*Activity:*
Transcribe the data that follows in full. Leave out the pictures.

*Dataset extract:*
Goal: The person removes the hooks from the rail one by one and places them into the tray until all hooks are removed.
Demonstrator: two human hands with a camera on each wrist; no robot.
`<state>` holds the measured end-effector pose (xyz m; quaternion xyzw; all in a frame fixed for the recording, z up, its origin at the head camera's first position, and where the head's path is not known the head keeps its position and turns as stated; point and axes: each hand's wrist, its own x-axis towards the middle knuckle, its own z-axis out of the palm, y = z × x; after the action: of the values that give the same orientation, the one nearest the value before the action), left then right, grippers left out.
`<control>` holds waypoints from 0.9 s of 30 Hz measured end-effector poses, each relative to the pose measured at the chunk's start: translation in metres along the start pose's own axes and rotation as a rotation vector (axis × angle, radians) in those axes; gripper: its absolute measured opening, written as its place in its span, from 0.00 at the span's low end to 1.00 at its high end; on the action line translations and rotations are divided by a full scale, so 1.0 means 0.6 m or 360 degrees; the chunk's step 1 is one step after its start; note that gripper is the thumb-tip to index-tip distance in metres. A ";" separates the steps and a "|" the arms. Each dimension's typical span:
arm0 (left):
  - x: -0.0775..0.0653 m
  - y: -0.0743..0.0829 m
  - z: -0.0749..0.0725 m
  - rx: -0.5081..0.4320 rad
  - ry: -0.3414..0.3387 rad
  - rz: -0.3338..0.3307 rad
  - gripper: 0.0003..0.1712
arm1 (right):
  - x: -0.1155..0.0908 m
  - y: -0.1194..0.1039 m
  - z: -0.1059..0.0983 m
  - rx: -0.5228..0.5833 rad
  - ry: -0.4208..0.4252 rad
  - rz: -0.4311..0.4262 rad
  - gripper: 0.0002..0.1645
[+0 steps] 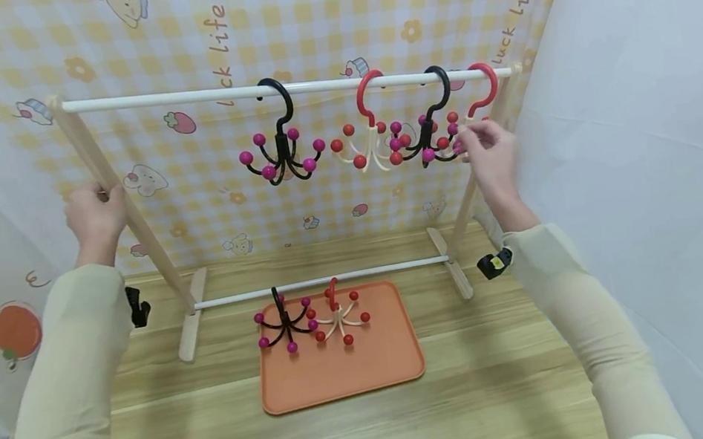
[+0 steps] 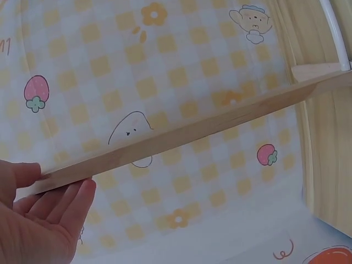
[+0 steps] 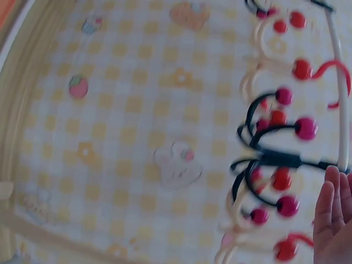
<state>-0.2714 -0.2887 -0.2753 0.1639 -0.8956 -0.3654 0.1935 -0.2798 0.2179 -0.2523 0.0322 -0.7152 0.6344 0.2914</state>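
My left hand [image 1: 96, 216] grips the left wooden post [image 2: 165, 140] of a hanging rack, thumb on one side and fingers on the other. My right hand [image 1: 493, 158] is raised beside the rightmost hanger, which has a red hook [image 1: 489, 84]; the hand covers part of its pale stem. In the right wrist view its fingers [image 3: 330, 212] look nearly straight. Along the white bar [image 1: 172, 98] hang more octopus-shaped hangers with ball tips: a black one [image 1: 283, 150], a red-hooked pale one [image 1: 373, 143] and another black one [image 1: 427, 135].
An orange tray [image 1: 346, 374] on the wooden table [image 1: 484, 396] holds a black hanger [image 1: 285, 322] and a red-and-pale hanger [image 1: 338, 316]. Behind it runs the lower white bar [image 1: 234, 297] between the rack's feet. A checked cloth [image 1: 324, 216] hangs behind.
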 end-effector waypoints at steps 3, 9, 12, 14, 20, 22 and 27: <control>-0.001 0.000 0.000 0.0020 -0.0012 0.0016 0.28 | -0.014 -0.018 0.030 -0.0063 -0.0221 0.0044 0.14; -0.001 0.000 0.000 0.0029 -0.0014 0.0018 0.28 | -0.033 -0.039 0.089 0.0034 -0.0627 0.0133 0.20; -0.001 0.000 0.000 0.0031 -0.0006 0.0027 0.28 | -0.035 -0.046 0.117 0.0084 -0.0744 0.0200 0.20; -0.001 -0.001 0.000 0.0029 -0.0011 0.0024 0.28 | -0.036 -0.049 0.134 0.0100 -0.0800 0.0239 0.21; -0.002 -0.002 0.001 0.0024 -0.0024 0.0010 0.28 | -0.039 -0.053 0.174 0.0178 -0.0868 0.0366 0.22; -0.002 -0.002 0.001 0.0030 -0.0018 0.0025 0.28 | -0.039 -0.054 0.185 0.0193 -0.0865 0.0398 0.21; -0.001 -0.003 0.003 0.0049 0.0007 0.0064 0.28 | -0.037 -0.059 0.211 0.0224 -0.0863 0.0408 0.20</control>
<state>-0.2715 -0.2890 -0.2779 0.1497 -0.9039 -0.3472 0.2002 -0.2942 0.0866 -0.2341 0.1299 -0.7194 0.6823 0.0044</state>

*Response below:*
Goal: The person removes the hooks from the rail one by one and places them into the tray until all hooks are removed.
Demonstrator: two human hands with a camera on each wrist; no robot.
`<state>` holds the measured end-effector pose (xyz m; quaternion xyzw; all in a frame fixed for the recording, z up, its origin at the head camera's first position, and where the head's path is not known the head keeps its position and turns as stated; point and axes: each hand's wrist, its own x-axis towards the middle knuckle, its own z-axis out of the palm, y = z × x; after the action: of the values that give the same orientation, the one nearest the value before the action), left then right, grippers left out.
`<control>` holds waypoints from 0.9 s of 30 Hz measured end-effector poses, each relative to the pose measured at the chunk's start: translation in metres along the start pose's own axes and rotation as a rotation vector (axis × angle, radians) in those axes; gripper: its absolute measured opening, written as its place in its span, from 0.00 at the span's low end to 1.00 at its high end; on the action line translations and rotations are divided by a full scale, so 1.0 means 0.6 m or 360 degrees; the chunk's step 1 is one step after its start; note that gripper is the thumb-tip to index-tip distance in metres. A ";" separates the steps and a "|" the arms. Each dimension's typical span:
arm0 (left):
  - x: -0.0775..0.0653 m
  - y: -0.0743..0.0829 m
  - z: -0.0749..0.0725 m
  - rx: -0.5081..0.4320 rad
  - ry: -0.3414..0.3387 rad
  - rz: -0.3338..0.3307 rad
  - gripper: 0.0003..0.1712
arm1 (right):
  - x: -0.1155..0.0908 m
  - y: -0.1194..0.1039 m
  - z: -0.1059..0.0983 m
  - rx: -0.5228..0.5833 rad
  - ry: -0.4208..0.4252 rad
  - rz: -0.4311..0.4262 rad
  - gripper: 0.0002..0.1645
[+0 steps] 
[+0 steps] 
[+0 steps] 
<state>-0.2714 -0.2887 -0.2753 0.1639 -0.8956 -0.3654 0.1935 -0.2798 0.2179 -0.2523 0.0322 -0.7152 0.6344 0.2914</state>
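My left hand [image 1: 96, 216] grips the left wooden post [image 2: 165, 140] of a hanging rack, thumb on one side and fingers on the other. My right hand [image 1: 493, 158] is raised beside the rightmost hanger, which has a red hook [image 1: 489, 84]; the hand covers part of its pale stem. In the right wrist view its fingers [image 3: 330, 212] look nearly straight. Along the white bar [image 1: 172, 98] hang more octopus-shaped hangers with ball tips: a black one [image 1: 283, 150], a red-hooked pale one [image 1: 373, 143] and another black one [image 1: 427, 135].
An orange tray [image 1: 346, 374] on the wooden table [image 1: 484, 396] holds a black hanger [image 1: 285, 322] and a red-and-pale hanger [image 1: 338, 316]. Behind it runs the lower white bar [image 1: 234, 297] between the rack's feet. A checked cloth [image 1: 324, 216] hangs behind.
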 end-effector waypoints at steps 3, 9, 12, 14, 20, 22 and 27: <control>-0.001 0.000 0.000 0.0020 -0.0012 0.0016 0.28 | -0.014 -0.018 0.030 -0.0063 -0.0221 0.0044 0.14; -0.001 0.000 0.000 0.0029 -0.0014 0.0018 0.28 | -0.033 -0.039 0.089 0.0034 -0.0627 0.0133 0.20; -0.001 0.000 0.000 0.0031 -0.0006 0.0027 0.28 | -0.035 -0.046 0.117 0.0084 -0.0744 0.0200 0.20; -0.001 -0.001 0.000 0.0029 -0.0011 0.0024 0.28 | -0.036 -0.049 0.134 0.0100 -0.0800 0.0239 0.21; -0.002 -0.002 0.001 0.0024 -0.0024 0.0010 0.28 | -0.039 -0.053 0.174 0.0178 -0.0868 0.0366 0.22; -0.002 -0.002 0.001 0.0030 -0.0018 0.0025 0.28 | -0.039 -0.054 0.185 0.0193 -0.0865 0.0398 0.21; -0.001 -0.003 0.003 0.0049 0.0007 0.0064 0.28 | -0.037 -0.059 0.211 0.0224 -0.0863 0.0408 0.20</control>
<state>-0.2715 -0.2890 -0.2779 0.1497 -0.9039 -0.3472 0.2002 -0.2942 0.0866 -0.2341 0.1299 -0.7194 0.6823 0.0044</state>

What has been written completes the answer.